• Data to use:
<<<<

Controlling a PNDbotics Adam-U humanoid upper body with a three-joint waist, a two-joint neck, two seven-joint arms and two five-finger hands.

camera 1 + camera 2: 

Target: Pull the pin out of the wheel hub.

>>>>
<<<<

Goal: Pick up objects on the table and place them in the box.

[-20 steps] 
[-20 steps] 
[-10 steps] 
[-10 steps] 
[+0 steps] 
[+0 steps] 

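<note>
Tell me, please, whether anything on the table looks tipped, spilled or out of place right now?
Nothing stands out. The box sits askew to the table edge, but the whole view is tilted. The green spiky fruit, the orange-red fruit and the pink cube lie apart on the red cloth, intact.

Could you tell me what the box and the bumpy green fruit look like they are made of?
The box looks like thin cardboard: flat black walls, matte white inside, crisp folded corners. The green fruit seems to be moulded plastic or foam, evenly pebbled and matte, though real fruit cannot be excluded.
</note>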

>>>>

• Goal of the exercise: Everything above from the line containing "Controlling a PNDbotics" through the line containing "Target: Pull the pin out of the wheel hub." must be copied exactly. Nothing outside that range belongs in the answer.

• Task solution:
Controlling a PNDbotics Adam-U humanoid upper body with a three-joint waist, a two-joint neck, two seven-joint arms and two five-finger hands.

camera 1 + camera 2: 

Target: Pull the pin out of the wheel hub.

That completes the answer, and no more is expected.